Due consiglieri comunali dei Verdi di Bellinzona Ronnie David e Marco Noi hanno presentato un'interpellanza al Municipio per chiedere lumi sulla situazione di sfitto in città e quali misure intende intraprendere per bloccare la speculazione edilizia.
"Da anni il nostro movimento segnala che a Bellinzona la situazione di fermento immobiliare è particolarmente preoccupante, in particolare in relazione a una serie di edificazioni di interi nuovi quartieri che avrebbero portato ad un incremento significativo del tasso di sfitto nella Capitale" esordiscono Noi e David. "A suo tempo già interpellato, il Municipio affermava che è il mercato a regolare la dinamica della domanda e dell’offerta. A quanto pare tuttavia il mercato immobiliare ha perso la sua capacità di regolarsi".

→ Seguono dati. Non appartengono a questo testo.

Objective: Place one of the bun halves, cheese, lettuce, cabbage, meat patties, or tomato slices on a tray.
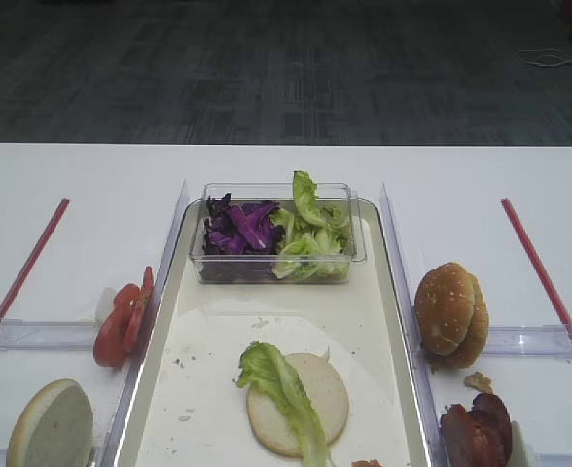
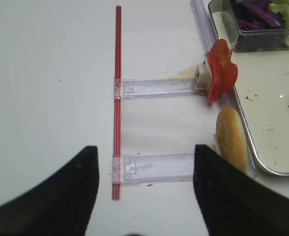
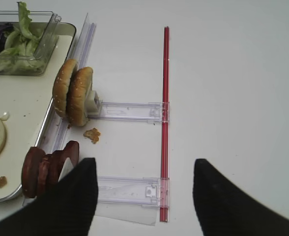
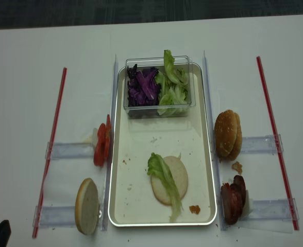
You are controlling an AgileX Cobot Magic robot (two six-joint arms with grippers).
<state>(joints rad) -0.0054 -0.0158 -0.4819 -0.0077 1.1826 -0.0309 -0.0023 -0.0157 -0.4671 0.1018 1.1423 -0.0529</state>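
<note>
Lettuce lies across a pale bun half at the lower middle of the tray, its long axis running from upper left to lower right. No readable writing shows anywhere. The right gripper stands wide with nothing between its fingers, low in its wrist view beside the meat patties — the left gripper gapes likewise, empty, near the tomato slices.

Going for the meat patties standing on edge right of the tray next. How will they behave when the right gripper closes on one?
The meat patties stand on edge, leaning together, so pulling one will probably topple the rest. Their surface looks glossy, so likely greasy and slippery. Crumbs lie nearby, so a hard squeeze may break one. The right gripper is open, hovering clear.
</note>
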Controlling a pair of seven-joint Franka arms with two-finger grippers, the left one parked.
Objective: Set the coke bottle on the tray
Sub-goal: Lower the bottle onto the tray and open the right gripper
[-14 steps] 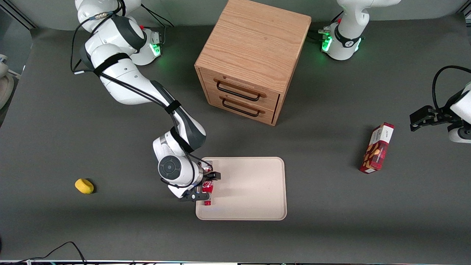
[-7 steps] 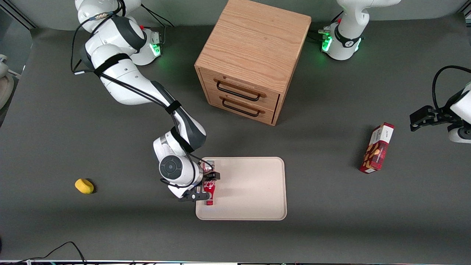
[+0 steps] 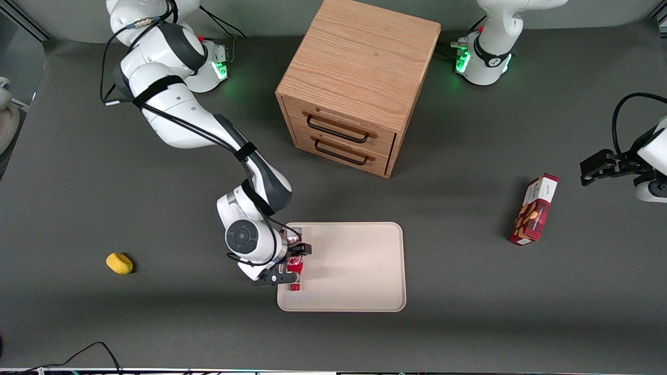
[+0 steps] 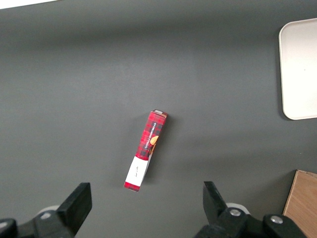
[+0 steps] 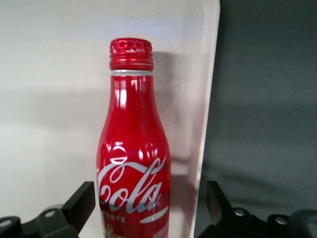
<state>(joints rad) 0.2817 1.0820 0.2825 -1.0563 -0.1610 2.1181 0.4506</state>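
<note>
- On the dark grey desk (image 3: 469, 312) the largest thing is the wooden two-drawer cabinet (image 3: 359, 83); every place below is told from it.
- In front of the cabinet's drawers, nearer the front camera, lies the beige tray (image 3: 354, 271), flat, with a low raised rim.
- Well out toward the parked arm's end of the desk from the cabinet lies the red-and-white snack box (image 3: 534, 210), clear of the tray.
- Over the tray's edge on the working arm's side, nearer the front camera than the cabinet, hangs the right gripper (image 3: 291, 263).
- Its fingers (image 5: 81, 203) stand a little apart from the bottle on either side in the wrist view, spread wider than its body; judged from that, they are not gripping it.
- Between them is the coke bottle (image 5: 133, 163), red cap pointing toward the front camera. It is within the tray, just beside the rim; whether it rests flat on the tray floor I cannot tell.
- Toward the working arm's end of the desk, well apart from the cabinet, sits a small yellow object (image 3: 119, 263).
- Risk: a round bottle this close to the low rim could roll against it or over it onto the desk.
- Risk: a finger drawn back crookedly could brush the bottle and start that roll.
</note>
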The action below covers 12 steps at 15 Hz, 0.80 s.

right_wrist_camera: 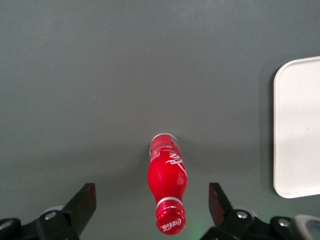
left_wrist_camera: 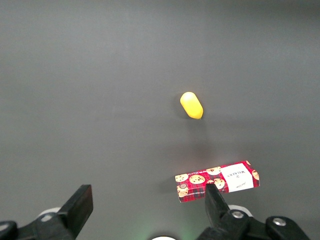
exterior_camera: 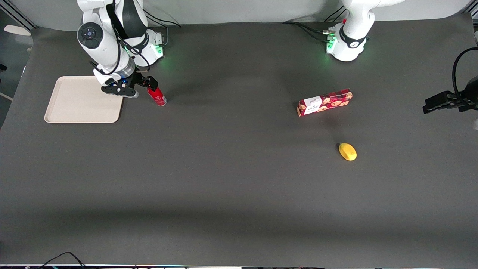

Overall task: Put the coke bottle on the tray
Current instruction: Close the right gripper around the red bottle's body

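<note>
Dark table (exterior_camera: 239, 179): coke bottle (right_wrist_camera: 167, 192) upright between spread pincer (right_wrist_camera: 150, 205) fingers.

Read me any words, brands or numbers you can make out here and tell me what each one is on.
"Coca-Cola": white script on the cap of the coke bottle, standing between the fingers of the open gripper beside the tray.
White script on the bottle's body: unreadable.
White label on the cookie box: too blurred to read.

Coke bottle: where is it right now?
The coke bottle stands on the table beside the tray, between the fingers of the open gripper.
</note>
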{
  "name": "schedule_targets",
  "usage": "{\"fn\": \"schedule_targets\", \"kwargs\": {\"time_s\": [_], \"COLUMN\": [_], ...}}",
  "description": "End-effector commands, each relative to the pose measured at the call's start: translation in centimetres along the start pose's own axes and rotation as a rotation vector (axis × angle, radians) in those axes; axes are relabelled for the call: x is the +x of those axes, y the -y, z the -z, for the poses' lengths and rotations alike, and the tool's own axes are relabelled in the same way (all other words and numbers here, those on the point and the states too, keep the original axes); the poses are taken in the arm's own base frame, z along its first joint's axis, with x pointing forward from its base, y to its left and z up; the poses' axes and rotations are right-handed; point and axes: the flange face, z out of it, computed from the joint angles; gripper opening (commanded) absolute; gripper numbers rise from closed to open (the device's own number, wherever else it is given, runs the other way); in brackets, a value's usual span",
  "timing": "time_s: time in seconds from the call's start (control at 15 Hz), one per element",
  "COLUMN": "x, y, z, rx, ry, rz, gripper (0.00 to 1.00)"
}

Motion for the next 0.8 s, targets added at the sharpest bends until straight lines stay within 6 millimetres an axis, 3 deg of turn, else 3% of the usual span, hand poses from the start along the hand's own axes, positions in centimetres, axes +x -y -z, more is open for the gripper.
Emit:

"Tra le cause di questo fermento edilizio" proseguono i due consiglieri comunali, "vi sono sicuramente tassi di interesse molto favorevoli agli investimenti, apertura di Alptransit, piano regolatore decisamente sovradimensionato e purtroppo tanta, troppa speculazione edilizia che ha cambiato il volto di interi quartieri cittadini, peraltro con costi non indifferenti di urbanizzazione a carico della collettività (strade, infrastrutture, ecc…) e notevoli scompensi per proprietari di piccoli edifici plurifamiliari che si vedono i propri immobili (bisognosi di risanamento) andare “fuori mercato” causa l’aggressiva concorrenza degli “istituzionali”".
Noi e David riportano poi i dati del censimento federale sulle abitazioni vuote, a loro dire "impietosi" e che obbligherebbero il Municipio "a muoversi per mettere un freno a questa situazione". Nel 2017 la percentuale di abitazioni sfitte risultava essere del 1,44%, nel 2018 del 1,97% e nel 2019 del 2,71%. E l'orizzonte si presenta a tinte "ancora più fosche", osservano Noi e David. "Innumerevoli sono ancora le modine per costruzioni di nuove palazzine in diversi quartieri. La possibile creazione di una nuova zona residenziale in corrispondenza con l'attuale sedime occupato dalle officine FFS non potrà che peggiorare la situazione, in un contesto dove occorre una pianificazione pluridecennale. Come se non bastasse, nonostante il responso delle urne di qualche anno orsono, il Municipio ha inserito nell'ambito del PAB3 il quartiere di Pratocarasso tra i comparti "di riserva" per future nuove edificazioni".
Secondo i due consiglieri comunali dei Verdi urgono misure immediate per porre freno ad un fermento edilizio a carattere speculativo e pongono le seguenti domande al Municipio:
1) Come valuta il Municipio il dato 2019 che risulta nettamente superiore ai valori definiti "sani" del mercato immobiliare e il fortissimo incremento rispetto al 2018 e al 2017?2) Che misure intende intraprendere il Municipio per bloccare la speculazione edilizia e permettere al mercato di riassorbire l'importante tasso di sfitto?3) A che punto siamo con la valutazione della contendibilità dell'attuale piano regolatore in relazione a quanto previsto dalla legge sulla pianificazione territoriale? A che cosa è dovuto il ritardo accumulato?4) Alla luce degli attuali dati come si pone il Muncipio nei confronti della dichiarazione d'intenti sottoscritta con le FFS in cui da parte di quest'ultima vi è l'auspicio di poter sfruttare al massimo l'attuale sedime (nella parte che rimarrà di proprietà delle FFS) a fini immobiliari?5) Non ritiene il Municipio errato considerare la zona di Pratocarasso quale zona di riserva per future edificazioni? Come mai è stata fatta questa scelta nonostante non vi sono ancora i risultati del Masterplan? Non ritiene il Municipio di dover stralciare tale scheda?6) Non Ritiene il Municipio che debba orientare il mercato dell’edilizia verso il risanamento e la ristrutturazione di vecchi edifici, piuttosto che verso la costruzione ex-novo, magari su sedimi vergini?